Although the ABA standing committee purports to give special consideration to females and minorities, a 2014 Journal of Law and Courts study of ABA ratings found that “minority and female nominees are more likely than whites and males to receive lower ratings” and additionally that judges receiving a majority “Not Qualified” rating are no more likely to be reversed than others rated higher. In short, as a predictor of judicial performance, ABA ratings have completely failed.

The entire rating process, cloaked in a policy of confidentiality, lacks in transparency what it manifests in bias. In less than three years, the ABA has already rated eight of President Trump’s judicial nominees “Not Qualified,” twice as many as received that rating during President Clinton’s entire eight years in office. In addition to what happened to nominee — fortunately now Judge — Steve Grasz, consider two other Trump nominees:

  • Then Oklahoma District Court nominee Charles Goodwin was rated “Not Qualified,” despite five years of service to that jurisdiction as a magistrate judge (four at the time of nomination) during which he had disposed of civil cases at a substantially higher rate than the national average, issuing approximately 350 opinions and additionally presiding over approximately 500 felony proceedings and disposing of over 1,000 misdemeanor cases. The ABA had the temerity to say the nominee raised “concerns about the timely and efficient administration of justice.”
  • Then Eighth Circuit nominee Jonathan Kobes was rated “Not Qualified” despite graduating from Harvard Law School and clerking for the chief judge of the court to which he was nominated, Roger Wollman. He had tried six cases to verdict, which is six more than President Obama’s Supreme Court nominee, Elena Kagan, and his Ninth Circuit nominee, Goodwin Liu, both of whom received unanimous “Well Qualified” ratings. For that matter, Kagan had never argued a case before any court at the time Obama had earlier nominated her to be solicitor general, or when President Clinton nominated her for the D.C. Circuit in 1999. For that earlier judicial nomination, the ABA had rated Kagan “Qualified.”
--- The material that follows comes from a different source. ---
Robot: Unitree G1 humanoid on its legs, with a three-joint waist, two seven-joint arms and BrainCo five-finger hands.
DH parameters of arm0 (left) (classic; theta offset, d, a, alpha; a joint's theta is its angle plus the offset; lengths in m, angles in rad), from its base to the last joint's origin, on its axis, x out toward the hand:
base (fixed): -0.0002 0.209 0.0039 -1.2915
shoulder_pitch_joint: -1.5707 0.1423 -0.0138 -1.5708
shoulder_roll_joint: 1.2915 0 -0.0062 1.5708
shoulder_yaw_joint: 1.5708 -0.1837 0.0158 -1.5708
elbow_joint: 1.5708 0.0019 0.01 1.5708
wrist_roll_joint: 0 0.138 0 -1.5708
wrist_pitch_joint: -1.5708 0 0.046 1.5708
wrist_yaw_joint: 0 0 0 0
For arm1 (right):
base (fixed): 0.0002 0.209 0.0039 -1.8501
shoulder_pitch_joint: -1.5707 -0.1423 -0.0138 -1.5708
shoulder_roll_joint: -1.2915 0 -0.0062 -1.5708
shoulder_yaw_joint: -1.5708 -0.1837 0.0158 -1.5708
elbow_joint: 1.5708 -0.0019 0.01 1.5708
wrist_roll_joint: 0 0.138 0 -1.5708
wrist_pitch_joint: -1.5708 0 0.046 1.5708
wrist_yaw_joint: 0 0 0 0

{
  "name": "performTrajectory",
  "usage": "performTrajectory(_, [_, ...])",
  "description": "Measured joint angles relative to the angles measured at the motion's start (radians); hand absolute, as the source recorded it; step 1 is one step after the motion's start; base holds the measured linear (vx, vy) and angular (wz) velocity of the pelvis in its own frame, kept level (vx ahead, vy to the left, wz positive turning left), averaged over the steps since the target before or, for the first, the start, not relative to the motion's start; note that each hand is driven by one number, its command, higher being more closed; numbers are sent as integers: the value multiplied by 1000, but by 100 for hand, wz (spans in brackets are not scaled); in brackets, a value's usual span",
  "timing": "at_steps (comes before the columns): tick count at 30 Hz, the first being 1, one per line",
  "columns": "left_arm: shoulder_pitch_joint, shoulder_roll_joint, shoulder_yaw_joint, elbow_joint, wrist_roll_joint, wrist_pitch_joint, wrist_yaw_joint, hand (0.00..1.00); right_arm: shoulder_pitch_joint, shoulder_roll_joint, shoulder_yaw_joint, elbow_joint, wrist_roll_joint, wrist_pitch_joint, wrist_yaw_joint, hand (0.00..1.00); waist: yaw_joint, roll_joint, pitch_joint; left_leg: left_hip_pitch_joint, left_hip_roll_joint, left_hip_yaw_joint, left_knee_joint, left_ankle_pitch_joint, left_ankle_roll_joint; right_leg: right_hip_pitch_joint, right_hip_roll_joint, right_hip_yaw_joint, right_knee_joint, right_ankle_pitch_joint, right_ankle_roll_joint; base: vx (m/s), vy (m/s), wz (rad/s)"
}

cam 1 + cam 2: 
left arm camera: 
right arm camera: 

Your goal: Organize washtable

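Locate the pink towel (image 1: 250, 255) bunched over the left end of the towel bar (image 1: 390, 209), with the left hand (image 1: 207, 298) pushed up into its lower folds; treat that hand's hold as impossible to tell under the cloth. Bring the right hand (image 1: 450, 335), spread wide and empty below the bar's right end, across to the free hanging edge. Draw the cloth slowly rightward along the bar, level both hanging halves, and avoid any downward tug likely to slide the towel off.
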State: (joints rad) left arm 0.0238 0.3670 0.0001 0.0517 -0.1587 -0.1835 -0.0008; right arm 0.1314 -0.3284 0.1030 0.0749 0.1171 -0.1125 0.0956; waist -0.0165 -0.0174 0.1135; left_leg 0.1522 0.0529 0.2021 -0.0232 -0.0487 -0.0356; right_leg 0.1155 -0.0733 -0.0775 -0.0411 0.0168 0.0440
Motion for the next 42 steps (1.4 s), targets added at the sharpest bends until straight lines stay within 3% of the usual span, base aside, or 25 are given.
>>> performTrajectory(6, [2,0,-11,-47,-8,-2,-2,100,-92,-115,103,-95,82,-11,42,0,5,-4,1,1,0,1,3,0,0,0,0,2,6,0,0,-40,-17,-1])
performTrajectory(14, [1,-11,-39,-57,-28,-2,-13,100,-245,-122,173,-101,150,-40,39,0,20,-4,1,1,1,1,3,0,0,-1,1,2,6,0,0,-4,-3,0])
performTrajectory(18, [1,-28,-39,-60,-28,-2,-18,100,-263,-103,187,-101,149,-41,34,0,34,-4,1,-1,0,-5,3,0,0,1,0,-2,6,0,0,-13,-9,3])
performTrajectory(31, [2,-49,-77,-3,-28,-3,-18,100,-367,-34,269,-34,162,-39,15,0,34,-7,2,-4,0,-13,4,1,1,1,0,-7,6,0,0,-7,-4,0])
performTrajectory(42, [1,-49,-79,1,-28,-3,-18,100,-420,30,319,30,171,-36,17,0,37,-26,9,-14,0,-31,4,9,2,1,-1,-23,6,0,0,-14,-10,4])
So Sarah Pitlyk is in good company. A graduate of Yale Law School who had clerked for Brett Kavanaugh on the D.C. Circuit, she has more litigation experience than either Kagan or Liu at the time of their respective circuit court nominations — or, to take another district court nominee, Alison Nathan, who received an ABA rating of “Qualified” after Obama nominated her to the Southern District of New York.

Like any other political organization, the ABA has the right to assess judicial nominees and offer its opinion, pro or con. But it has earned no right to a special role in the process, or to have their ratings taken all that seriously.